Exercise data:
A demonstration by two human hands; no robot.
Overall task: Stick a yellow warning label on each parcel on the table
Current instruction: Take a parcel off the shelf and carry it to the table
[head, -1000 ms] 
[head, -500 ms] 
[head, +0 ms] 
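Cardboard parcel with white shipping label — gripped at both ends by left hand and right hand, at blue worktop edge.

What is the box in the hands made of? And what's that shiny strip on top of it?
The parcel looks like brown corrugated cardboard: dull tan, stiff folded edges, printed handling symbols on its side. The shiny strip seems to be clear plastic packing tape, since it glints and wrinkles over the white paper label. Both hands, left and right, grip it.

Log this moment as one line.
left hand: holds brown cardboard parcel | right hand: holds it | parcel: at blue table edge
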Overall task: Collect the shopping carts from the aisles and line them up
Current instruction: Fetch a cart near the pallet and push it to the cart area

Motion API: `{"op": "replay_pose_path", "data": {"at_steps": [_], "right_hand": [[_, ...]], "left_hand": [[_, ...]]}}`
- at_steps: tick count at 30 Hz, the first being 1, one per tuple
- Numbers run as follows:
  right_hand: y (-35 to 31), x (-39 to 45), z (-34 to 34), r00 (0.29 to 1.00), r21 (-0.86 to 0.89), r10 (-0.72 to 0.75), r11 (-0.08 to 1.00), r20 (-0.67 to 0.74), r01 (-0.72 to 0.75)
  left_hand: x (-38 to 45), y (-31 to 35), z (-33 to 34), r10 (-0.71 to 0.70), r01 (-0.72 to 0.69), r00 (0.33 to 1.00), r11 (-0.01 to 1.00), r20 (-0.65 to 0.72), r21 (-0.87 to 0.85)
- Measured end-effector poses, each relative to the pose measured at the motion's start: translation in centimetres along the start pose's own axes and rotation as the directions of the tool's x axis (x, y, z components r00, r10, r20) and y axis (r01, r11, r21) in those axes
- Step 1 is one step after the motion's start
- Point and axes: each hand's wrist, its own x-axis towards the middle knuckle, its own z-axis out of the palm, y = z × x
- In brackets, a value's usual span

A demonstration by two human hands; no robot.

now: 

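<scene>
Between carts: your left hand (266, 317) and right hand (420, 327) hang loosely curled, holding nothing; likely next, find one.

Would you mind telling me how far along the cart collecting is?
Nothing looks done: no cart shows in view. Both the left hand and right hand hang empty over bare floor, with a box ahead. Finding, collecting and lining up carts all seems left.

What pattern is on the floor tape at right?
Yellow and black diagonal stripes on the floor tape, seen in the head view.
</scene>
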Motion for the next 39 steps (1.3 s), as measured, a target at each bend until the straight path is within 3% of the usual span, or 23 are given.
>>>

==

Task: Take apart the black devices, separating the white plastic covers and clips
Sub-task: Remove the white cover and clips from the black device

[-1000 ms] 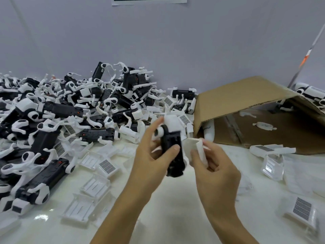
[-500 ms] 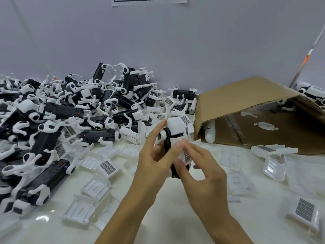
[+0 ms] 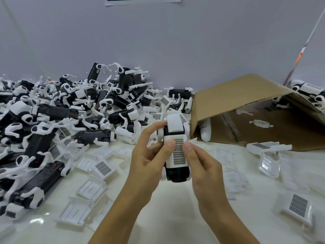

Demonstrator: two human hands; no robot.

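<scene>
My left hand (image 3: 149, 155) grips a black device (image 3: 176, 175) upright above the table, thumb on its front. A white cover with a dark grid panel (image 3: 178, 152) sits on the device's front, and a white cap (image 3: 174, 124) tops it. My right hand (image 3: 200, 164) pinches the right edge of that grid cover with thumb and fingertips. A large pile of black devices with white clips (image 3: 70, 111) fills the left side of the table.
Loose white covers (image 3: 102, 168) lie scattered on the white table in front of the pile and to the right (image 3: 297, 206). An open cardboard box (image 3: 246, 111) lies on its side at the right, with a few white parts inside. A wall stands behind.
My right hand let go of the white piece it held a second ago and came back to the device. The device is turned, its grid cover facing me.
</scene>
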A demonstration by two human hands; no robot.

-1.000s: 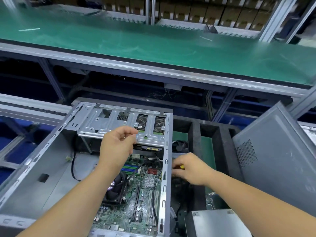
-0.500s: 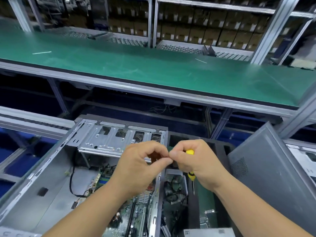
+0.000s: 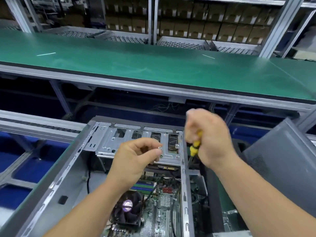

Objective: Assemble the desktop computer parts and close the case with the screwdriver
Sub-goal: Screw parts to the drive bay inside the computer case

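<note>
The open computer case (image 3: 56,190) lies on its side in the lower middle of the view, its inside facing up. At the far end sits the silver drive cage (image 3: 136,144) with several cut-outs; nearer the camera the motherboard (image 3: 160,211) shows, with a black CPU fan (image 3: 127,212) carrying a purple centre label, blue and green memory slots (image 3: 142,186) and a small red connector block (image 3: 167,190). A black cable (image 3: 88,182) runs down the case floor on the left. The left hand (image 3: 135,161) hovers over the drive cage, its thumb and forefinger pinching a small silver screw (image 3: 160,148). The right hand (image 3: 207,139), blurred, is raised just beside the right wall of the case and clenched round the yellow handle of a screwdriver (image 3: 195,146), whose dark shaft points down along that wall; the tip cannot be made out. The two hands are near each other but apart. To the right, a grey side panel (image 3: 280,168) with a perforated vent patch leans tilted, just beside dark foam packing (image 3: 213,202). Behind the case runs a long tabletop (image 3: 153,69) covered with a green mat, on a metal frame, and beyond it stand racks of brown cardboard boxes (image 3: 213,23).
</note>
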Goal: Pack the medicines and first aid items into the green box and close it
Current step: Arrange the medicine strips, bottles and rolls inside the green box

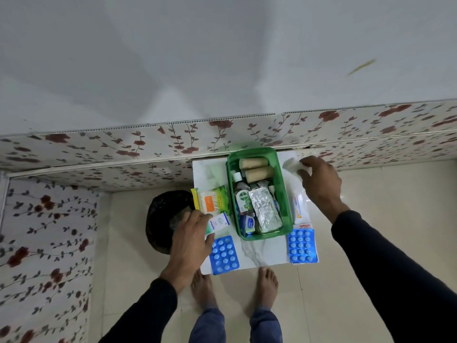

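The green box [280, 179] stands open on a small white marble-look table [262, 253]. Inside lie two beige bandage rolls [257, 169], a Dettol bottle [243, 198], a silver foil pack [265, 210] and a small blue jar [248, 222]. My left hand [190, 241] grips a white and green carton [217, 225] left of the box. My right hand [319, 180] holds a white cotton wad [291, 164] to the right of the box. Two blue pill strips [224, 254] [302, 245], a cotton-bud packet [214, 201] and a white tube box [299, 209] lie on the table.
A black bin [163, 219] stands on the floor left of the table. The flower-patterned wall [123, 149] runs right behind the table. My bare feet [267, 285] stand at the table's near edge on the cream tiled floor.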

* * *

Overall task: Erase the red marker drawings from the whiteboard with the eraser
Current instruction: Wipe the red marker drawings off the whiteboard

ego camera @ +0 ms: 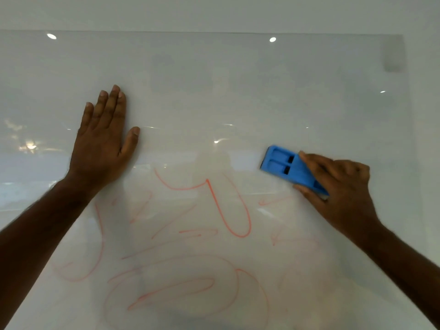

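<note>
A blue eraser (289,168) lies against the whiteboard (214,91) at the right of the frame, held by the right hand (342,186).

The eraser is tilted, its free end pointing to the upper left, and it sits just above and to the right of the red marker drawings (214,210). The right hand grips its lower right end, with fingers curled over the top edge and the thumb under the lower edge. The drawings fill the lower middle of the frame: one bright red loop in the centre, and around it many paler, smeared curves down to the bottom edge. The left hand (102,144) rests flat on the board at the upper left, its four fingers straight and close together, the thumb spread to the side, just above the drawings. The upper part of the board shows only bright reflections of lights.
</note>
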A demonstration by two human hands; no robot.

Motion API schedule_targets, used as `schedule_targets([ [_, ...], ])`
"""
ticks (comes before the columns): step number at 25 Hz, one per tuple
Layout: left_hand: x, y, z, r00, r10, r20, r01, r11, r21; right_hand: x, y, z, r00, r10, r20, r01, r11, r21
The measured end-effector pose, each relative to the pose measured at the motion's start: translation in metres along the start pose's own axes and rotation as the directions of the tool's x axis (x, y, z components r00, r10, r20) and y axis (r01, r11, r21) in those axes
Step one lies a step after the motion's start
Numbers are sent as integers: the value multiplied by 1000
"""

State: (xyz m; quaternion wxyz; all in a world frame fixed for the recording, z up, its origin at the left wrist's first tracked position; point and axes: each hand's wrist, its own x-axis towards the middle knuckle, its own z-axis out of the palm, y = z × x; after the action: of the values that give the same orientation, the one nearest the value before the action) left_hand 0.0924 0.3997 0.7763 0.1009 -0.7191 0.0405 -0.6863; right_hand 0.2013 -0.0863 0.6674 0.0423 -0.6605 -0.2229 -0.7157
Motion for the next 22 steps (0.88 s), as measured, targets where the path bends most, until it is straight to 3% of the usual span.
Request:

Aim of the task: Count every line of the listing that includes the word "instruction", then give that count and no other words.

Result below: 3